Recherche

Les recherches-actions portent sur les thématiques à l’interstice entre la santé mentale et les problématiques d’ordre sociales. Elles visent à produire une connaissance sur les spécificités des publics vulnérables et sur les modalités de soin et d’interventions auprès de ce public, à partir d’enquête généralement pluridisciplinaire (sociologie, psychologie, anthropologie, psychiatrie…).

Dans un contexte où les institutions sont en crises, les dispositifs de plus en plus débordés, l’accompagnement, le soin se trouvent mis à mal, le plus souvent au détriment des publics vulnérables, et de ce fait encore plus vulnérabilisés. Nous défendons alors le fait que ce qui s’expérimente, se réfléchit, se travaille avec ces publics concourt à la connaissance des problématiques d’accueil de l’usager, notamment dans les institutions publiques. Par conséquent il y a un enjeu de diffusion de cette connaissance, pas seulement cantonnée à une science au-delà des clivages partisans et/ou académiques. Pour ce faire les chercheurs de l’Orspere-Samdarra sont amenés à participer à l’organisation des journées d’étude, aux formations, et aux activités de sensibilisation.

Aujourd’hui ces recherches se déploient sur quatre axes :

Habitat et santé mentale

Dans la tradition des travaux de l’Orspere, il importe pour cet axe de comprendre les problématiques de santé mentale des personnes en "difficulté d’habitat". Les dernières recherches ont porté sur les troubles de voisinage, l’accompagnement à l’habitat, auto- rénovation, etc. Pour 2015-2016, les recherches portent principalement sur les problématiques d'incurie dans l'habitat.

Usagers « vulnérables » et Santé mentale

Dans un contexte, centré sur l’omniprésence de la précarité et l’extension croissante de la vulnérabilité sociale, l’un des enjeux majeurs en terme de santé publique est actuellement d’articuler d’une manière plus « ordinaire » les dispositifs de droit commun et ceux des cliniques de la précarité, dans la mesure où la précarité devient de plus en plus... commune. Il importe alors de renforcer en théorie et en pratique la connaissance de la vulnérabilité sociale et de ses effets dans l’approche des inégalités de santé.

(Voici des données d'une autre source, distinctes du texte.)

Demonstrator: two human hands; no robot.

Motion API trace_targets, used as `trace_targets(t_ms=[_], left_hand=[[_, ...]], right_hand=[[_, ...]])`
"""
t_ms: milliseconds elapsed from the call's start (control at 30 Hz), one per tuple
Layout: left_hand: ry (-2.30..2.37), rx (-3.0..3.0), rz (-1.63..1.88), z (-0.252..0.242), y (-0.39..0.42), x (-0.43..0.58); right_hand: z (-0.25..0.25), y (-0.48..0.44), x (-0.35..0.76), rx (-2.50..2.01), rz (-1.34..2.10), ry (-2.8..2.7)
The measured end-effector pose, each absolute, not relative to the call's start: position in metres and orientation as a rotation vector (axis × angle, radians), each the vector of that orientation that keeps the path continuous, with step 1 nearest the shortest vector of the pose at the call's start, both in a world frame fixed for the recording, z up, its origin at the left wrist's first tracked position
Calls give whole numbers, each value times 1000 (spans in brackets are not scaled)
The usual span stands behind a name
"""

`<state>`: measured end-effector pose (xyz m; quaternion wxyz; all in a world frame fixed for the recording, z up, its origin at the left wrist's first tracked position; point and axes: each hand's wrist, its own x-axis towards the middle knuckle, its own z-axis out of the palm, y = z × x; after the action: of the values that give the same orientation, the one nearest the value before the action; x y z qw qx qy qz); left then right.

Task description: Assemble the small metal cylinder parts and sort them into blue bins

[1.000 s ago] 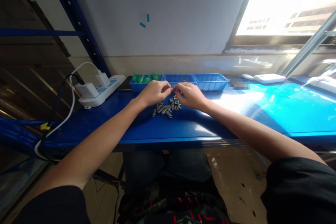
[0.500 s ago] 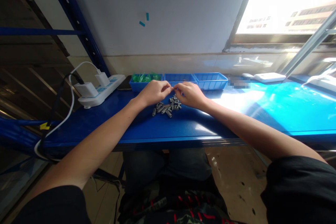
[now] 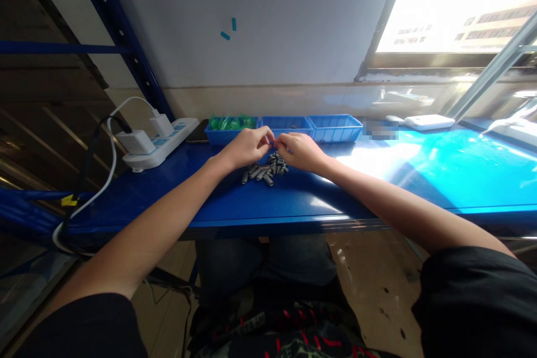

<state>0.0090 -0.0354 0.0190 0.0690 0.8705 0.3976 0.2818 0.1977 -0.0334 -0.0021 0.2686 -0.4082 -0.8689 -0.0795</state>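
Observation:
My left hand (image 3: 249, 146) and my right hand (image 3: 300, 150) meet fingertip to fingertip above the blue table (image 3: 235, 201). Both are closed in a pinch, and whatever lies between the fingers is too small to make out. Just below them lies a loose pile of small grey metal cylinders (image 3: 264, 172), partly covered by my right hand. Behind my hands stand the blue bins in a row: a left bin (image 3: 222, 135) with green plastic pieces (image 3: 231, 122), a middle bin (image 3: 285, 122) with a few small bits, and a right bin (image 3: 335, 128).
A white power strip (image 3: 161, 148) with plugged-in chargers and cables occupies the table's left side. A dark flat object (image 3: 197, 133) lies beside the left bin. Toward the right back are a blurred-out item (image 3: 381, 130) and a white flat device (image 3: 430, 122). The wall rises behind.
My fingertips have shifted slightly, with the right hand's fingers curled a little more. The whole view has moved a little; the pile and bins look the same.

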Motion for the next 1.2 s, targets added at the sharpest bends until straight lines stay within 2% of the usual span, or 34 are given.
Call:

Un des objectifs est d’améliorer la prise en charge en santé mentale (au sens large de ce terme) pour les publics précaires : les personnes non malades mentales en situation de précarité affectant leur santé, les migrants précarisés, les adolescents avec des problématiques de délinquance…

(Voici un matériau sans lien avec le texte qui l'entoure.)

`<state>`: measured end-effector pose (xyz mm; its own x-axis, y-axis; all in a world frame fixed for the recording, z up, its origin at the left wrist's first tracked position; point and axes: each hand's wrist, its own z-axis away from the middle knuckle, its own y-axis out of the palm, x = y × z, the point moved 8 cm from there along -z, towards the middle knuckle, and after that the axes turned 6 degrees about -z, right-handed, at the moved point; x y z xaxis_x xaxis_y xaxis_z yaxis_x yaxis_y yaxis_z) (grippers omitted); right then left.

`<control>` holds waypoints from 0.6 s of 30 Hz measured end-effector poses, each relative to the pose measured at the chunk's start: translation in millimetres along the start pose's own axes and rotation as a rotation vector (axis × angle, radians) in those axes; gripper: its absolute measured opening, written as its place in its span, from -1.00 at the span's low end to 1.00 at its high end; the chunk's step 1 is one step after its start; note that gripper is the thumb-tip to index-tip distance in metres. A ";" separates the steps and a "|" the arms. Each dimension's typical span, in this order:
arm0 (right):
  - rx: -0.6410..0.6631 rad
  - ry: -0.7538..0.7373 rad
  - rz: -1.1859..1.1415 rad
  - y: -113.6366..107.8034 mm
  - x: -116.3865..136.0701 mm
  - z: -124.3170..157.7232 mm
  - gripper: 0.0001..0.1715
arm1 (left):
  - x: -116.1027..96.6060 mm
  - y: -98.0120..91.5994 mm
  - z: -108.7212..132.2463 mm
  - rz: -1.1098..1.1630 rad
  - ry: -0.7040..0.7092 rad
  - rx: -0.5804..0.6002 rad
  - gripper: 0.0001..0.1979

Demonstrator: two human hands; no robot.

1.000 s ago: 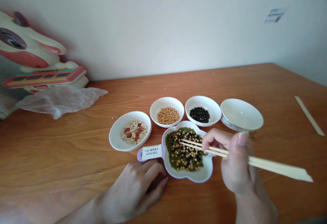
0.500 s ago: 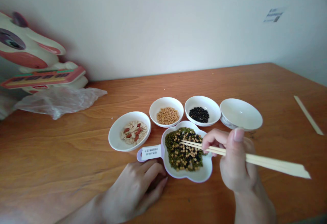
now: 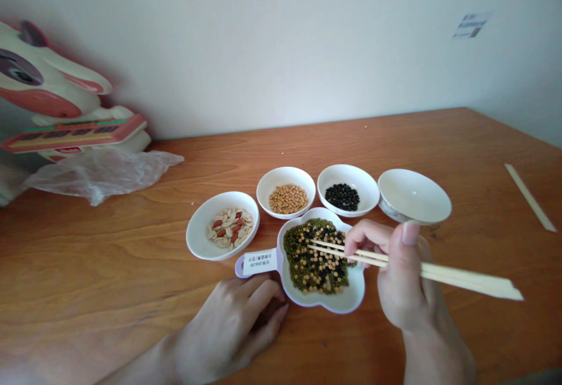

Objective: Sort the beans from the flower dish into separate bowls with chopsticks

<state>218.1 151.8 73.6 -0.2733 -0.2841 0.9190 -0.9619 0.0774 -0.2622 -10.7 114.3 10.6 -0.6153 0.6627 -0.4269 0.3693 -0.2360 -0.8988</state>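
Observation:
A pair of pale chopsticks point(image 3: 465, 278) is held in my right hand point(image 3: 404, 274), their tips slightly apart among the beans in a flower-shaped dish point(image 3: 357, 297). Green, black and tan beans are mixed in that dish. My left hand point(image 3: 237, 320) rests on the table just below the dish's labelled handle point(image 3: 260, 261), fingers bent and thumb apart, with nothing visible in it. Behind the dish stand a bowl of peanuts point(image 3: 230, 228), a bowl of tan beans point(image 3: 288, 199), a bowl of black beans point(image 3: 342, 197) and an empty white bowl point(image 3: 415, 196).
At the back left, a cow-shaped toy keyboard point(image 3: 79, 133) stands behind a crumpled clear plastic bag point(image 3: 105, 174). A single pale stick point(image 3: 530, 198) lies at the far right of the wooden table point(image 3: 109, 262). The wall rises behind.
The chopstick tips have spread slightly apart over the beans, and their rear ends have shifted a little left. My left hand, the dish and the bowls have not visibly moved.

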 end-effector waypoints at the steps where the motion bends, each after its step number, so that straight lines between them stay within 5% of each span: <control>1: 0.003 0.004 0.001 0.5 0.1 -0.5 -0.02 | 0.0 0.1 0.0 -0.003 0.001 0.001 -0.90; 18: -0.162 -0.142 -0.006 -12.0 23.6 5.2 -0.03 | -0.6 0.0 -1.3 0.001 -0.002 0.007 -0.90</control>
<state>223.2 139.2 96.9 -0.2756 -0.4162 0.8665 -0.9546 0.2246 -0.1957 -9.5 114.8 11.1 -0.6164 0.6608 -0.4283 0.3654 -0.2419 -0.8989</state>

Modalités de soutien aux professionnels 

Orientées par une attention portée au malaise des intervenants impliqués dans des activités à la croisée de la santé mentale et du travail social, ces recherches collaboratives ont largement contribué au débat scientifique sur les nouvelles professionnalités relatives à l’aide aux personnes vulnérables, qu’il s’agisse d’activités d’assistance, éducatives ou de soin. Dans un contexte organisationnel très tendu (new public management, intensification de la charge de travail, etc…) et avec la difficulté de promouvoir le droit des usagers (qui consiste notamment à faire des bénéficiaires de la relation d’aide des partenaires à part entière de l’activité), les intervenants sont placés dans une perplexité structurelle : malgré les chartes, les protocoles et autres recommandations de bonne pratiques, les professionnels sont confrontés au doute permanent quant à la définition de l’action qui convient. Sommés d’agir avec des cadres d’action de plus en plus contradictoires, confrontés à des publics exigeants, embarqués dans des situations où l’incertitude est la règle, invités à faire du « sur-mesure » dans des réseaux interdisciplinaires et interinstitutionnels, les professionnels sont désorientés. Habitués pour certains à revisiter leurs pratiques, notamment dans les débordements émotionnels (groupes d’analyse de la pratique) et les dérégulations institutionnelles (groupes d’analyse ou de régulation institutionnelle), les intervenants sont aujourd’hui en demande de formes complémentaires de soutien à leur professionnalité, situées davantage du côté de l’activité elle-même et du sens qu’il s’agit de lui donner. Le présent axe entend ainsi renouveler la question théorique et pratique des dispositifs de soutien à la professionnalité.

Démocratie sanitaire

Pour 2015-2016 nous souhaitons développer cet axe de recherche. Aujourd’hui c’est par la problématique de la participation des usagers en santé mentale que nous la travaillons sur cette thématique.